Bagian 2

708 26 2
                                    

Happy reading!!
Jangan Lupa Bahagia...

***

Aku mencari Arham di kelasnya. Tapi aku malah tidak melihatnya. Sekarang jam pelajaran kedua, tapi pria itu malah tidak ada di kelasnya. Tidak tahu apa, aku harus meminta izin untuk memberikannya buku Iqbal. Aku mengerutkan keningku. Apa dia tidak sekelas dengan Iqbal? Bodohnya, aku lupa menanyakannya kemarin.

“Icha, yah?”

Aku melihat gadis manis tersenyum ke arahku. Aku mengangguk.
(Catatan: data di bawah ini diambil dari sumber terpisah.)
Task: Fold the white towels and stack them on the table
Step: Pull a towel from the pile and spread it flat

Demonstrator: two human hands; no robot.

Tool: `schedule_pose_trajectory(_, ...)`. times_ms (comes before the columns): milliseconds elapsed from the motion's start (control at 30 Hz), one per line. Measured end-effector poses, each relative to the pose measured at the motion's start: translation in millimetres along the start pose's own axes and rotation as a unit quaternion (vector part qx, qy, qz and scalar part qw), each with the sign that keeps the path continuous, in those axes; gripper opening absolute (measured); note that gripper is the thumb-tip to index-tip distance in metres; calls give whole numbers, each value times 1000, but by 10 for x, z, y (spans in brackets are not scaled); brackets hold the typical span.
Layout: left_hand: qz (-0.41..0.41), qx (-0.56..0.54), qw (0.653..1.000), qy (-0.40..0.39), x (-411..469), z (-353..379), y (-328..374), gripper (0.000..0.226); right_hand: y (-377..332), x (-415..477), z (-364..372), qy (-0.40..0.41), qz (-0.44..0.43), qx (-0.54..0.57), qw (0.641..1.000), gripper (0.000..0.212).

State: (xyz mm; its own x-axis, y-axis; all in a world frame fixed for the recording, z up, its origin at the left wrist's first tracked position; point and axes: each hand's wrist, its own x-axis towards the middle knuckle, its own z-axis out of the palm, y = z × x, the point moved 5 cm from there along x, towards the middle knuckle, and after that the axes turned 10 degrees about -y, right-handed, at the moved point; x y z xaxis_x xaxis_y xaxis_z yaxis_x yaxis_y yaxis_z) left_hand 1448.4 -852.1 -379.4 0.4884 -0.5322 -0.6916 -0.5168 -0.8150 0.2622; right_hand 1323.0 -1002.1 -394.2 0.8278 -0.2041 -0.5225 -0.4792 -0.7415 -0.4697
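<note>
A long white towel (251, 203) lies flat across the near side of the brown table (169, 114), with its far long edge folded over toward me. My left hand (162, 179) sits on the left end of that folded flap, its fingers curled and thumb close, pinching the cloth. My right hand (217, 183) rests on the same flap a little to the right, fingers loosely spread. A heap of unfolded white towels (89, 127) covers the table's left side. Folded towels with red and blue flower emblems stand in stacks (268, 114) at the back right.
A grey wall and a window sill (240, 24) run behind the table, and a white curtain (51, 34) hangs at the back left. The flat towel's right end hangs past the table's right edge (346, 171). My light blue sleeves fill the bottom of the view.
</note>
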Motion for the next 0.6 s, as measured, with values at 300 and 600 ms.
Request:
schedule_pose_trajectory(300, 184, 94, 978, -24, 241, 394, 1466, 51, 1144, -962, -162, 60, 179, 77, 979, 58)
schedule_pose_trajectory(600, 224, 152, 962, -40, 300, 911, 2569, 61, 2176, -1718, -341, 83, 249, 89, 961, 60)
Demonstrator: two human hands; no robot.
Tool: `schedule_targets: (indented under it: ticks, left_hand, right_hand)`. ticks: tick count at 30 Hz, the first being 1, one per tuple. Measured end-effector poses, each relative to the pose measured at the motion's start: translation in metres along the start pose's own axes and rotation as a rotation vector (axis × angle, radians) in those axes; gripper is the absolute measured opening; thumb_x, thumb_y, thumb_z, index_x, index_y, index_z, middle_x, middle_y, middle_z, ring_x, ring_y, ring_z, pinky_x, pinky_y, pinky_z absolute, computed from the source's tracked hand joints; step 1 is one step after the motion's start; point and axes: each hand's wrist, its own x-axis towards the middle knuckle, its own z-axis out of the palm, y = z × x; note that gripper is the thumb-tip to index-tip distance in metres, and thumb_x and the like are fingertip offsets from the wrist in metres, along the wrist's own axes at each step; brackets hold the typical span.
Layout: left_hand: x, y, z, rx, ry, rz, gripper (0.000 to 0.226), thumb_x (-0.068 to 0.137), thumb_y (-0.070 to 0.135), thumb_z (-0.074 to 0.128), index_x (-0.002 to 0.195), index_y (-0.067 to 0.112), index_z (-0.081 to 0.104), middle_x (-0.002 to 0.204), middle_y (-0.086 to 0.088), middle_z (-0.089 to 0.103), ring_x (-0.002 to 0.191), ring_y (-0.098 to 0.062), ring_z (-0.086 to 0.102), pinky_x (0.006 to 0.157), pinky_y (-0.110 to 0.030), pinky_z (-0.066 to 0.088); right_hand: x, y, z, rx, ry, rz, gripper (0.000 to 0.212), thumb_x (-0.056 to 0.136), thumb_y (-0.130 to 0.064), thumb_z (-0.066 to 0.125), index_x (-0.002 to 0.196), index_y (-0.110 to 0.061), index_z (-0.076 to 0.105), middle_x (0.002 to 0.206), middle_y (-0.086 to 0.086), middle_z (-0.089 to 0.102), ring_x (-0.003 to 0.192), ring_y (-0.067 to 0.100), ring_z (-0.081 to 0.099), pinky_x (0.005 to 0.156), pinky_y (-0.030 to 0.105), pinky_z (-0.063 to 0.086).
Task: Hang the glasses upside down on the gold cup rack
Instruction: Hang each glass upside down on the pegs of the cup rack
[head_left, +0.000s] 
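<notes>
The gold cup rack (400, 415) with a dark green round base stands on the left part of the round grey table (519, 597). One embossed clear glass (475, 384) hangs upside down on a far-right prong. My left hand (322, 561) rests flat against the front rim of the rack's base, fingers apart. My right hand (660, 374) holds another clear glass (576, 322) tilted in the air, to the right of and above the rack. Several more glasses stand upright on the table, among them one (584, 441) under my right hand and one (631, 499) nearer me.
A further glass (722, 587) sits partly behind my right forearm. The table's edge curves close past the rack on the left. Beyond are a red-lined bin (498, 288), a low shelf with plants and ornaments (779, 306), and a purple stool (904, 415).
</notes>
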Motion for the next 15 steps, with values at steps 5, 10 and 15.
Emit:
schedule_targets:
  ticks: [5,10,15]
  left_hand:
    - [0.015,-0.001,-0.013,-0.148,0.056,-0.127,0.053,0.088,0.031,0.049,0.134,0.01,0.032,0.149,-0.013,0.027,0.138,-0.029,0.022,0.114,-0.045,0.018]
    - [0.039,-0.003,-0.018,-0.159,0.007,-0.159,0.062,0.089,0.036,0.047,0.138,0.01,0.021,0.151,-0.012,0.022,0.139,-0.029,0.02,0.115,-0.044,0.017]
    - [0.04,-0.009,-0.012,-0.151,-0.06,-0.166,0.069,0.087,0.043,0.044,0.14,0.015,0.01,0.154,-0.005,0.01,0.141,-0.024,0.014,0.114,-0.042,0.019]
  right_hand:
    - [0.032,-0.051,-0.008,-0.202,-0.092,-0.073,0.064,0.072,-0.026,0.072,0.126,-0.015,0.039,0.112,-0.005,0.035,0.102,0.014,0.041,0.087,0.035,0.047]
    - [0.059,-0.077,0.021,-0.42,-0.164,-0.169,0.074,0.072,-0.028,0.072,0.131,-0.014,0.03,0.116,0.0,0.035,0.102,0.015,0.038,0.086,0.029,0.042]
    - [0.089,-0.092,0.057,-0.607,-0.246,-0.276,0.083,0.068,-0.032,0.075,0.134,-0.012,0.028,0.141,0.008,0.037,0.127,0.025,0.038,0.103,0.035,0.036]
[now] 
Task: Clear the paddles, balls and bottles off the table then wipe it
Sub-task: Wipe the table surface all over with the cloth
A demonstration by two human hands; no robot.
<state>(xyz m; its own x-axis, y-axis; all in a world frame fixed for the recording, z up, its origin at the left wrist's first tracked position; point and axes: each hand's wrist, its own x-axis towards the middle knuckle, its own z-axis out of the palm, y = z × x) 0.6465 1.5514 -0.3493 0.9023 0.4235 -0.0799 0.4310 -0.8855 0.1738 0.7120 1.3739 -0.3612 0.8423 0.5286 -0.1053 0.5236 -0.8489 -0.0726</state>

“Bal.” Akira memanggil Iqbal.
Aku melihat ke arah Iqbal dan aku menemukan Arham juga disana. Berada di bangku paling pojok. Pria itu menangkup kepalanya di dalam lipatan tangannya. Sepertinya dia tidur. Aku menggeleng. Bisa-bisanya dia tidur di saat jam pelajaran. Apa dia tidak ditegur guru yang tadi mengajar di kelasnya?

“Icha?” Iqbal tersenyum.

“Buku kamu.” Aku memberikannya buku itu kepada Iqbal.

“Ambil aja.”

Bukan Iqbal. Bukan Iqbal yang baru saja bicara tapi Arham yang sedang berjalan ke arah kami. Aku mengerutkan keningku tidak mengerti. Sekarang dia sudah ada di hadapanku. Iqbal dan gadis yang tidak kutahu namanya itu sedikit minggir. Ada apa sebenarnya ini?

“Buku ini jadi milik kamu sekarang,” ucap Arham membuatku semakin bingung.

“Kok bisa? Yang bayar kemarin kan Iqbal?” Aku menatap Iqbal yang diam, tapi tersenyum.

“Udah. Kamu simpen aja. Ini punya kamu sekarang.” Arham mendorong buku yang kuulurkan mendekat ke tubuhku.

“Bal.” Aku meminta jawaban kepada Iqbal.

“Ambil aja.” Iqbal mengangguk.

“Beneran?” tanyaku girang.

“Iya.” Iqbal kembali mengangguk.

“Makasih.” Aku melebarkan senyumku karena senang. Aku tidak harus susah-susah mengembalikan buku itu lagi. “Ham, makasih juga, yah.” Aku menatap Arham yang langsung tersenyum.

“Oh iya, ini Akira, pacar aku.” Iqbal memperkenalkan gadis di sampingnya. Ternyata gadis itu yang bernama Akira.

“Akira.” Akira mengulurkan tangannya untuk menjabat tanganku. Aku pun membalas jabat tangannya.

“Kamu ke kelas, gih. Masih jam pelajaran, kan?” Arham menyadarkanku. Aku mengangguk dan berterima kasih lagi. Aku kembali ke kelasku yang tepat berada di samping kelasnya.

Aneh sebenarnya. Kenapa tiba-tiba Iqbal memberikan buku itu kepadaku? Lalu, bukan Iqbal yang mengatakannya lebih dulu. Malah Arham bersikap seolah-olah dialah pemilik buku itu. Tapi kemarin aku melihat Iqbal-lah yang membayar buku itu. Aku baru tahu kalau ada orang-orang seperti Arham, Iqbal, dan juga Akira. Yang lebih membuatku bingung. Iqbal maupun kekasihnya tahu namaku dan kemungkinan besar Arham juga tahu. Aku bukan siswi terkenal, tapi kenapa mereka tahu namaku?

***

Aku meruntuki diriku sendiri. Bisa-bisanya aku lupa membawa payung dan jaket. Musim hujan sudah datang dan harusnya aku harus mempersiapkan segala kemungkinan yang akan terjadi. Sekarang aku hanya bisa berdiri di halte sambil menunggu hujan reda. Tubuhku juga sudah kedinginan. Tinggal aku sendiri disini. Aku harus piket dulu jadi aku salah satu siswi yang terlambat keluar kelas.

Tidak lama kemudian sebuah motor terparkir di depan halte. Aku seperti mengenal motor itu. Si pengendaranya segera turun dan berlari menghampiriku. Sepertinya ia juga ingin berteduh. Aku melihat dia membuka helmnya. Aku tersenyum saat tahu siapa dia. Dia juga ikut tersenyum saat melihatku.